• [EXERCISE DIRECTIONS]: Restate every line below word for word, but drop each picture.
=== Section Start ===
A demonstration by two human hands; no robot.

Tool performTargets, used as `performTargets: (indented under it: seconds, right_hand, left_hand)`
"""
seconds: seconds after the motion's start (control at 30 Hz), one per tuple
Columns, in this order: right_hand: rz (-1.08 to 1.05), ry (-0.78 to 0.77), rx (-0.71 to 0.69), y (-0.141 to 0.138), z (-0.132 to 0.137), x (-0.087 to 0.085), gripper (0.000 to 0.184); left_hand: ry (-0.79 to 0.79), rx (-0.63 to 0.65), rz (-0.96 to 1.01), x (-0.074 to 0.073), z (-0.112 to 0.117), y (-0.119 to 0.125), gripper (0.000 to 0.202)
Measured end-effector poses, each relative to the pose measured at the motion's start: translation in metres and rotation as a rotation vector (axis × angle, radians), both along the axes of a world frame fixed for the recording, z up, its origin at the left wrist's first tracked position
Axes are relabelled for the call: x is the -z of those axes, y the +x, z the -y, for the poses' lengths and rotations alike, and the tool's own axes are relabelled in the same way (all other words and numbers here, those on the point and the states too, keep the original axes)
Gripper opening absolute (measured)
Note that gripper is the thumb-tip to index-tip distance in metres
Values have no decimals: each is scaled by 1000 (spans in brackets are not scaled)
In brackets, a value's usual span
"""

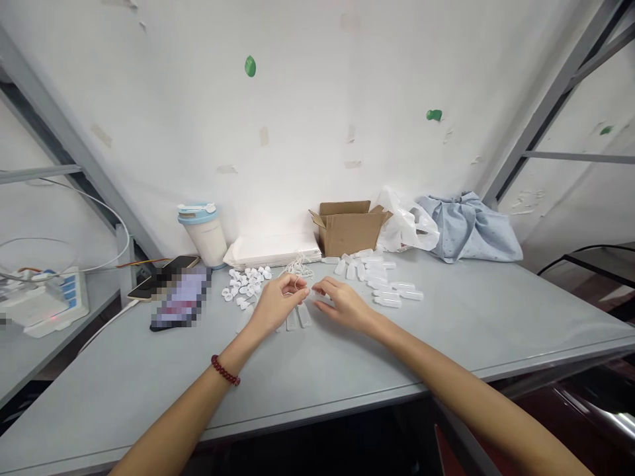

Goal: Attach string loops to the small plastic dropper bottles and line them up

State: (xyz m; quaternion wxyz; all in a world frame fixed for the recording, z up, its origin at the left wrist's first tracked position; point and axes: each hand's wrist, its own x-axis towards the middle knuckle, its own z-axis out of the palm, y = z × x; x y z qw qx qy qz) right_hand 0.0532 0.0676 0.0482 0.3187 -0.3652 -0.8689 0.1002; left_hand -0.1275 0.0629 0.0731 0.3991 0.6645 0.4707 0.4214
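My left hand [278, 301] and right hand [342, 304] meet over the desk [446, 330], fingers pinched on a small clear piece [311, 294] I can't make out. White caps [245, 284] lie left, clear vials [387, 287] right, cardboard box [347, 228] behind.

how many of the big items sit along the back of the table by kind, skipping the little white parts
cup with blue lid: 1
cardboard box: 1
white plastic bag: 1
blue cloth bundle: 1
phone: 2
stack of white flat packs: 1
total: 7
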Motion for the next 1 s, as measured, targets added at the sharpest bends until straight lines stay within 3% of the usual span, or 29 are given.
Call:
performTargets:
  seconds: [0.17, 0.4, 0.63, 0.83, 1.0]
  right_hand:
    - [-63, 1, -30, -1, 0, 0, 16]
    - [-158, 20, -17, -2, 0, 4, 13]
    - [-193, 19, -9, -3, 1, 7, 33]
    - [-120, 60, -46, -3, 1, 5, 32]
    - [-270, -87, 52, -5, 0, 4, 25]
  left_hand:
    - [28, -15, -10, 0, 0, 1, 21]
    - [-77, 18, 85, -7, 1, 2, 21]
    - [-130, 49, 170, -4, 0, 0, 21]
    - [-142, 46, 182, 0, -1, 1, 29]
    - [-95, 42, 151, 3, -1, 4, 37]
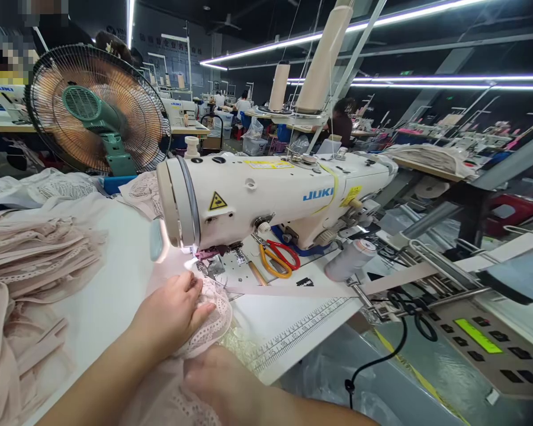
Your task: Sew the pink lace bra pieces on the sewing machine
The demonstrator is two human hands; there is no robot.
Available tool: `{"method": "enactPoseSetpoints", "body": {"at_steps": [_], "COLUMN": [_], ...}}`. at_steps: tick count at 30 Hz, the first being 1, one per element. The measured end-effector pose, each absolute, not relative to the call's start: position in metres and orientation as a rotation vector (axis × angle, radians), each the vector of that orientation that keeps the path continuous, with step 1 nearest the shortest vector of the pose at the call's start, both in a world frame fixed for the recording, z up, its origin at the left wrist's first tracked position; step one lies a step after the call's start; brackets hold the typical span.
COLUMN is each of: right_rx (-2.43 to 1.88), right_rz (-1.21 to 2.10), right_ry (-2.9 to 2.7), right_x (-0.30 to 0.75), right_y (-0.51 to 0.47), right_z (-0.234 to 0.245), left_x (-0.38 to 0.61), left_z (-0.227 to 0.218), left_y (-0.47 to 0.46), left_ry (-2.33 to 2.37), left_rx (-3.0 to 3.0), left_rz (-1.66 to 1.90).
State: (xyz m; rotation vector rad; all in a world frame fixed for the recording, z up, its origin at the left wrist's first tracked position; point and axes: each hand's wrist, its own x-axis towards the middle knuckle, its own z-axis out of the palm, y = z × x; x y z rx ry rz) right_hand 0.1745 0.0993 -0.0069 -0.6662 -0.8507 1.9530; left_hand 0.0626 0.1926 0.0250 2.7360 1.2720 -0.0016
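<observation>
A pale pink lace piece (215,307) lies on the white table under the needle area of a white JUKI sewing machine (270,198). My left hand (173,313) rests flat on the lace just in front of the presser foot (204,269), fingers stretched toward it. My right hand (224,384) sits lower at the table's front edge on the same fabric; its fingers are hidden under the lace and the hand's back. A flat pink tape (288,291) runs from the right toward the needle.
A stack of pink lace pieces (31,260) lies at the left. Scissors with red and yellow handles (278,257) and a thread cone (349,260) lie under the machine arm. A fan (95,112) stands behind. A control panel (484,343) sits at the right.
</observation>
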Motion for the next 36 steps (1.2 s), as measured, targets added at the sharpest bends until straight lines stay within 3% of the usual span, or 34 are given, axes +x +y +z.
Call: {"method": "enactPoseSetpoints", "body": {"at_steps": [7,10,13,17,20,27,36], "right_rx": [-0.687,-0.756,-0.934,-1.238,-1.344,-1.320,-1.282], "right_rz": [2.018,1.978,1.551,0.756,0.385,0.164,0.110], "right_ry": [-0.912,-1.235,-1.784,-2.075,-2.349,-2.752,-2.562], "right_x": [0.181,0.202,0.236,0.263,0.259,0.245,0.265], "right_y": [0.098,0.088,0.086,0.116,0.152,0.179,0.150], "right_z": [-0.008,0.004,0.019,0.030,0.030,0.026,-0.004], "left_x": [0.061,0.060,0.057,0.049,0.044,0.050,0.059], "left_z": [0.020,0.021,0.024,0.025,0.024,0.037,0.035], "left_y": [0.198,0.198,0.196,0.195,0.193,0.174,0.169], "left_ry": [1.306,1.318,1.321,1.216,1.059,0.775,1.087], "left_rx": [2.868,2.864,2.818,2.815,2.880,2.826,2.878], "left_rz": [0.028,-0.011,-0.093,-0.073,0.009,0.137,0.021]}}
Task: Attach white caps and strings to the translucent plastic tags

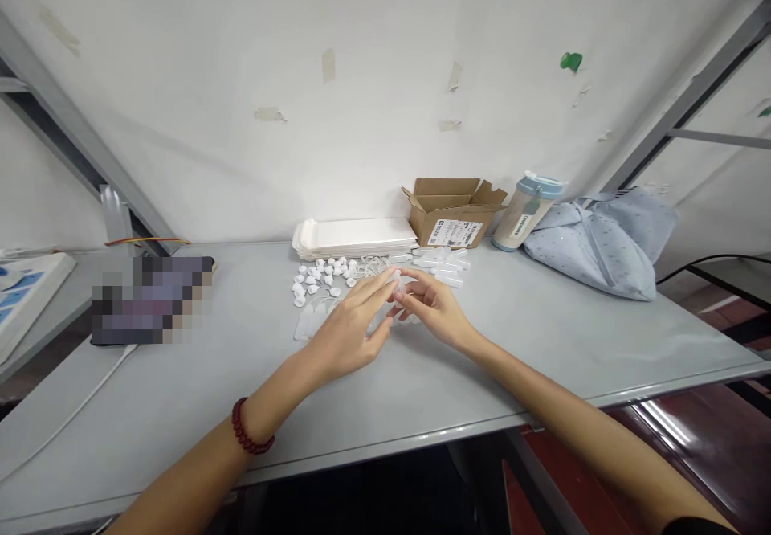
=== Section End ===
• [YOUR RESPONSE]:
A demonstration by two human hands; no robot.

Tool performTargets, used as `performTargets: (indented under it: seconds, right_hand, left_hand)`
"""
seconds: seconds after the motion's start (control at 30 Hz), one per tuple
Columns, in this order: right_hand: rz (-1.08 to 1.05), ry (-0.78 to 0.77), rx (-0.71 to 0.69), y (-0.141 to 0.138), z (-0.132 to 0.137), x (-0.087 to 0.085), gripper (0.000 to 0.184); left_hand: ry (-0.79 to 0.79), rx (-0.63 to 0.65), rz (-0.96 to 1.01), x (-0.074 to 0.073), z (-0.112 to 0.117), y (-0.119 to 0.125), gripper (0.000 to 0.202)
Measured end-effector poses, each relative to the pose measured at the motion's start: translation in metres and rotation as a rotation vector (axis × angle, radians), both along the axes of a world frame fixed for the recording, z up, its origin at the left wrist's first tracked position
Axes are relabelled for the call: x is the -z of those axes, y the +x, z the -y, for the poses' lengths and rotations alike, and the tool's own axes are relabelled in the same way (all other words and numbers here, those on the point and the states too, keep the original axes)
Gripper opening absolute (measured)
Note that gripper is the thumb-tip to index-tip distance in metres
Values have no decimals: each is scaled by 1000 (spans in brackets are not scaled)
In brackets, a value's usual span
"""


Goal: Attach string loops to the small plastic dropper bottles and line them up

State: (xyz m; quaternion wxyz; all in a world frame fixed for the recording, z up, its origin at the left wrist's first tracked position; point and axes: each hand's wrist, its own x-axis towards the middle knuckle, its own z-axis out of the palm, y = z × x; x y z qw qx qy qz) right_hand 0.0532 0.0676 0.0482 0.3187 -0.3652 -0.8689 0.1002; left_hand -0.1275 0.0629 0.0731 0.3991 0.6645 0.4707 0.4214
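My left hand [278, 301] and right hand [342, 304] meet over the desk [446, 330], fingers pinched on a small clear piece [311, 294] I can't make out. White caps [245, 284] lie left, clear vials [387, 287] right, cardboard box [347, 228] behind.

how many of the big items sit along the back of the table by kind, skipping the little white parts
cup with blue lid: 1
cardboard box: 1
white plastic bag: 1
blue cloth bundle: 1
phone: 2
stack of white flat packs: 1
total: 7
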Motion for the next 1 s, as measured, targets added at the sharpest bends until straight lines stay within 3% of the usual span, or 29 are given.
Call:
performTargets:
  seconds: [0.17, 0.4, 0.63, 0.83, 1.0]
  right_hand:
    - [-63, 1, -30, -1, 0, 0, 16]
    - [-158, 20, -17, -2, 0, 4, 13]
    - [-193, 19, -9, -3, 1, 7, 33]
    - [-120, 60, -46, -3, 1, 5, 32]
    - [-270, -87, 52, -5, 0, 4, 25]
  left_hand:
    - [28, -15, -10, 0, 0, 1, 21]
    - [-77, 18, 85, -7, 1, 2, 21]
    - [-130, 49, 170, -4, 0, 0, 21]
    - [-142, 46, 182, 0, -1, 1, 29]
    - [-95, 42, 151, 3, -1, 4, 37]
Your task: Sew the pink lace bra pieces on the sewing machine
The demonstrator is two human hands; there is no robot.
Available tool: `{"method": "enactPoseSetpoints", "body": {"at_steps": [_], "COLUMN": [_], ...}}`. at_steps: tick count at 30 Hz, the first being 1, one per element. The measured end-effector pose, each absolute, not relative to the call's start: position in metres and orientation as a rotation vector (axis × angle, radians), each the vector of that orientation that keeps the path continuous, with step 1 nearest the shortest vector of the pose at the call's start, both in a world frame fixed for the recording, z up, its origin at the left wrist's first tracked position; step one lies a step after the call's start; brackets hold the typical span.
COLUMN is each of: right_rx (-2.43 to 1.88), right_rz (-1.21 to 2.10), right_ry (-2.9 to 2.7), right_x (-0.30 to 0.75), right_y (-0.51 to 0.47), right_z (-0.234 to 0.245), left_x (-0.38 to 0.61), left_z (-0.227 to 0.218), left_y (-0.47 to 0.46), left_ry (-2.33 to 2.37), left_rx (-3.0 to 3.0), left_rz (-1.66 to 1.90).
State: (xyz m; rotation vector rad; all in a world frame fixed for the recording, z up, its origin at the left wrist's first tracked position; point and axes: each hand's wrist, its own x-axis towards the middle knuckle, its own z-axis out of the palm, y = z × x; x y z rx ry rz) right_hand 0.1745 0.0993 -0.0069 -0.6662 -0.8507 1.9530; left_hand 0.0626 0.1926 0.0250 2.7360 1.2720 -0.0016
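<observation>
A pale pink lace piece (215,307) lies on the white table under the needle area of a white JUKI sewing machine (270,198). My left hand (173,313) rests flat on the lace just in front of the presser foot (204,269), fingers stretched toward it. My right hand (224,384) sits lower at the table's front edge on the same fabric; its fingers are hidden under the lace and the hand's back. A flat pink tape (288,291) runs from the right toward the needle.
A stack of pink lace pieces (31,260) lies at the left. Scissors with red and yellow handles (278,257) and a thread cone (349,260) lie under the machine arm. A fan (95,112) stands behind. A control panel (484,343) sits at the right.
</observation>
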Motion for the next 36 steps (1.2 s), as measured, targets added at the sharpest bends until straight lines stay within 3% of the usual span, or 34 are given, axes +x +y +z.
Call: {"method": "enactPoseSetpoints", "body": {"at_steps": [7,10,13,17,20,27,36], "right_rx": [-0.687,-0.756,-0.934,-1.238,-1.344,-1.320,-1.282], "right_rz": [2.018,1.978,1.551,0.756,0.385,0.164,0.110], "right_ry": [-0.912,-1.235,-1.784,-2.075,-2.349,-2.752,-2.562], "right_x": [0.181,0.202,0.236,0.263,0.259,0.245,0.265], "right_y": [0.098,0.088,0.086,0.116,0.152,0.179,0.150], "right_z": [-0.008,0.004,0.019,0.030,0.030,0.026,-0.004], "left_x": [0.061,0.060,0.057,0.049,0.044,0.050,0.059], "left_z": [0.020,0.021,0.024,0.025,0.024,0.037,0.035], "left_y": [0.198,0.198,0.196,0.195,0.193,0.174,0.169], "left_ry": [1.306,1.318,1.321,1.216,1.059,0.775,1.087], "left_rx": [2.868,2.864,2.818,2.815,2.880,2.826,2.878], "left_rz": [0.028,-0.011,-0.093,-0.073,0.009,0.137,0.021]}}
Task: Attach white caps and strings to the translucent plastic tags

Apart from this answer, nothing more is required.